ABSTRACT

The human right to a healthy environment is indispensable for leading a life with human dignity. It is a prerequisite for the realization of other human rights. The fact that the environment and human rights are intrinsically linked, and that environmental degradation leads to poverty and human indignity, is not a contested issue. Since 1994, after the Ksentini report on ‘human rights and the environment’,1 there has been an expectation in both the human-rights and the environmental legal communities that this link would be discussed at policy-making levels. In 2002, experts from around the world were invited to assess the link between human rights and the environment and to clarify the scope of this linkage.2 It was the first time that the two United Nations (UN) bodies – the then Office of the High Commissioner for Human Rights (OHCHR) and the UN Environment Programme (UNEP) – decided to combine their efforts to explore the link between human rights and the environment.
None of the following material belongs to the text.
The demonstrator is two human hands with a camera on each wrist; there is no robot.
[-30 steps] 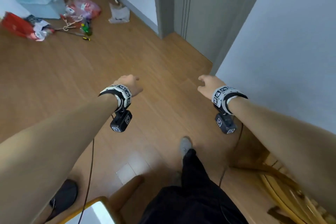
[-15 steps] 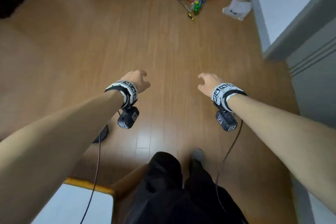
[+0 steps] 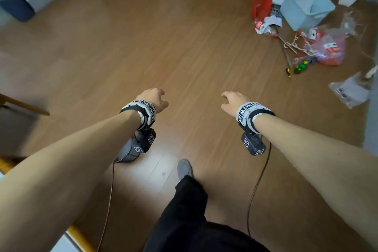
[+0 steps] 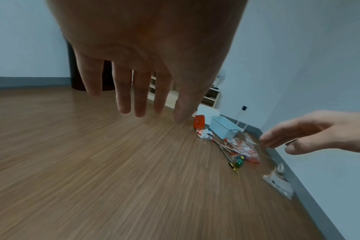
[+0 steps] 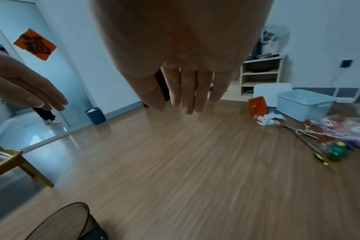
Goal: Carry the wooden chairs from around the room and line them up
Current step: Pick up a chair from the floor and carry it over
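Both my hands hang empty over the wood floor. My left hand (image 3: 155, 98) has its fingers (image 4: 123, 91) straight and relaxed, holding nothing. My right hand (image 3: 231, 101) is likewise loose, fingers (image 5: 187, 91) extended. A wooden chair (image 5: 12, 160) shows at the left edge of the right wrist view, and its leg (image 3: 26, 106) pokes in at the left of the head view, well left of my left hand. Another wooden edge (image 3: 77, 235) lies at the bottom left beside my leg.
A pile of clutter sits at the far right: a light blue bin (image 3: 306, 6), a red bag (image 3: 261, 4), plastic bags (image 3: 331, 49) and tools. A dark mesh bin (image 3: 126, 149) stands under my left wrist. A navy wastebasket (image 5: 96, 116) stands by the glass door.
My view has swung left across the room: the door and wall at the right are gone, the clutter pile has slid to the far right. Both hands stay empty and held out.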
However, the meeting ended with the issuing of a very loosely worded statement.3 Similarly, only one sentence in the Johannesburg Declaration, adopted after the 2002 World Summit on Sustainable Development (WSSD), took account of the link between the environment and human rights.4 Before 2002, this link had been addressed in academic writings5

1 Final report on the Human Rights and the Environment for the Sub-Commission on Prevention of Discrimination and Protection of Minorities. E/CN.4/Sub.2/1994/9, 6 July 1994. The noted that environmental damage has direct effects on the enjoyment of a series of human rights, and human rights violations, in turn, may damage the environment; and the Rapporteur recommended that the human rights component of environmental rights immediately be incorporated into the work of various human rights bodies.